Poor police leadership enabled Maoist attack in Bengal
By IANSWednesday, February 17, 2010
KOLKATA - Weak intelligence and communication networks, lack of alertness, and poor security made the Eastern Frontier Rifles (EFR) camp at Silda in West Bengal a sitting duck for Maoist attacks, say security experts.
Two days after the daring Maoist attack on the West Midnapore district camp left 24 EFR personnel and a civilian dead, questions were being asked about the role of the camp commandant and the top officials responsible for planning the security details.
“It is not a failure of the jawans. The question that should be asked is why there was no fencing around the camp? And why there was no check post or adequate number of well-armed guards?” asked retired intelligence chief of West Bengal police Amiya Samanta.

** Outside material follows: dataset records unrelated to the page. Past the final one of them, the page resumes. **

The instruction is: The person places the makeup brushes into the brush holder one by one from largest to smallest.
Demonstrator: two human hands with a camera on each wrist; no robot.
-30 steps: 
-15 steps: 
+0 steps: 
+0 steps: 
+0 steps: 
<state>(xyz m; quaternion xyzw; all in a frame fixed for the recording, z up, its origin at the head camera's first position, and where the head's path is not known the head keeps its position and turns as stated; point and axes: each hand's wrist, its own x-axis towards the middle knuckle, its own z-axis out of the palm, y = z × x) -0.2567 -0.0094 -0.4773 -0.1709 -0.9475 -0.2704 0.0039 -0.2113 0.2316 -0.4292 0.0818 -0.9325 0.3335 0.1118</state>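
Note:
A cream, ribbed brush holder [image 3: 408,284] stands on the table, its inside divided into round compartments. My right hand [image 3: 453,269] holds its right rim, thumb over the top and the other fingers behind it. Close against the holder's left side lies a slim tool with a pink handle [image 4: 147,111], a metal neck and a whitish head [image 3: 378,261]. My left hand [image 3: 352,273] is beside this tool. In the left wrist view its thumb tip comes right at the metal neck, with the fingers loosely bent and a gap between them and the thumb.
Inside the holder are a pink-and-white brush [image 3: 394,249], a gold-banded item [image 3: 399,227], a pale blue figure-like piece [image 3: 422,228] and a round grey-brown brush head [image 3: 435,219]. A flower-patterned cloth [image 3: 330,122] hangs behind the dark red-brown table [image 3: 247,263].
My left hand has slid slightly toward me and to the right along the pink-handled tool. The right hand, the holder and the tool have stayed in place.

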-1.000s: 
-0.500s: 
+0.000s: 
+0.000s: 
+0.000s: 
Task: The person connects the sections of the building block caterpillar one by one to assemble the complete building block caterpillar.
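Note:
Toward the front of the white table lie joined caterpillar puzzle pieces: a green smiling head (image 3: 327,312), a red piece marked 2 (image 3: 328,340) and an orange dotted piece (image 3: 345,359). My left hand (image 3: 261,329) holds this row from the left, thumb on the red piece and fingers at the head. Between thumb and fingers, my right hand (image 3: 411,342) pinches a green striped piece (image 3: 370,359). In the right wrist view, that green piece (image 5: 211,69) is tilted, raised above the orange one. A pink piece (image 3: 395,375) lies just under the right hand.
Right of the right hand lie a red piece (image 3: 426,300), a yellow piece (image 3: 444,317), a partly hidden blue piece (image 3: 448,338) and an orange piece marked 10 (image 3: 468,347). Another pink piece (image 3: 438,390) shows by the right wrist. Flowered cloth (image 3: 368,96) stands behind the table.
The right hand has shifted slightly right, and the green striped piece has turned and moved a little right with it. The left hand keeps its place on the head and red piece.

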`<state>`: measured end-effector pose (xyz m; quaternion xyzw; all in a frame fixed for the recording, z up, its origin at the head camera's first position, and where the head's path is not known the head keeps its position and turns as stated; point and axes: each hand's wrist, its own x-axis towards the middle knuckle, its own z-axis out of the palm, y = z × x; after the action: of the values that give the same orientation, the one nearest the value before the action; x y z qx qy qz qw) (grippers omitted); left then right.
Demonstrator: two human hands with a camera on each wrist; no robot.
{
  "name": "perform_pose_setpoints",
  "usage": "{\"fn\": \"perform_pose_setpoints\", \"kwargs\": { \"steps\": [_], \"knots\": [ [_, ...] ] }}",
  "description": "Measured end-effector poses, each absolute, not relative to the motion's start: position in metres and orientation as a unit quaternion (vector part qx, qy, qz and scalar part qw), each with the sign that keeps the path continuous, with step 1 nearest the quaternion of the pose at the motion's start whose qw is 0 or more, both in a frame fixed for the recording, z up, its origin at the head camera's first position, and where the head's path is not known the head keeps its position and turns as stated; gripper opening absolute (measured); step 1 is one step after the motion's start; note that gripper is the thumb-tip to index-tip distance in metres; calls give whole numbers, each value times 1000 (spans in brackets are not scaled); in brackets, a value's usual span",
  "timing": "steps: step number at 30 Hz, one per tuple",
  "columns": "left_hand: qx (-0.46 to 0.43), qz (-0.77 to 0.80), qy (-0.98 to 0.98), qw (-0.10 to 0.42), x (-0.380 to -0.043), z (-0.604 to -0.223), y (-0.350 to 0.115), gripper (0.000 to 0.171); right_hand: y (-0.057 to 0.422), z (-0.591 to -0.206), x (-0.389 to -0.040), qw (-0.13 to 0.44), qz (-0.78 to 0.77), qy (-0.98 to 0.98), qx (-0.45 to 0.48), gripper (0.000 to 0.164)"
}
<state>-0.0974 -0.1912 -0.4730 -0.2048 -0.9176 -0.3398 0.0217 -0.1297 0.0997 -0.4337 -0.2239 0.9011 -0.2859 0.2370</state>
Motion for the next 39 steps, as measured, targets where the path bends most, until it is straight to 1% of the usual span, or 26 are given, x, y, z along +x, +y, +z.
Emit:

“Those responsible for the planning should take the blame. The top officials should have visited the camp earlier to see the conditions in which the 50 jawans lived. Proper electricity and putting up adequate number of check posts are the basic infrastructural and security requirements,” Samanta told IANS.
“It’s a leadership failure. The camp was set up in a sensitive area, yet even the normal security measures were not there,” he said.
Commenting on the lack of coordination, he said the force should have been alerted when the authorities received inputs on chances of a terrorist attack and people gathering in areas close to the camp.
“They should have set up a proper communication and intelligence network. Gathering inputs is one thing, and using it to pre-empt such actions on the part of the enemy is another. For this, you need a good communication network.”
“But the intelligence network was weak. Plus, there was no coordination between the intelligence agencies and the forces,” Samanta said.
He said the officers had also failed to build a network of common people who would have supplied information.
“We are not working in enemy territory. We are in our own territory. There should have been a proper network of commoners for receiving intelligence,” he said.
Pointing to the fact that the EFR troopers were not locals of Silda, Samanta said: “Some of them may not even know the local language. So local officers should be there. They can collect information and guide the forces.”
Chayan Mukherjee, a retired additional director general of the state police, wondered how so many Maoists could gather at a particular spot in the daytime.
“I don’t know how so many of the ultras could gather there. Was there any alert issued? What is more important is that there was no counter attack though the forces got two-three hours for it,” Mukherjee, also a former top officer of the police intelligence wing, told IANS.
However, he did not agree that the choice of the site for the camp was wrong. “It is strategically connected to Bankura, Binpur and Barikul. Maoists had also killed people in the area.”
But he felt the officers should have conducted a recce of the camp and enhanced its protection.
Another former senior police officer said that the commandant of the camp should have taken up the issue of his men’s security with the higher officers.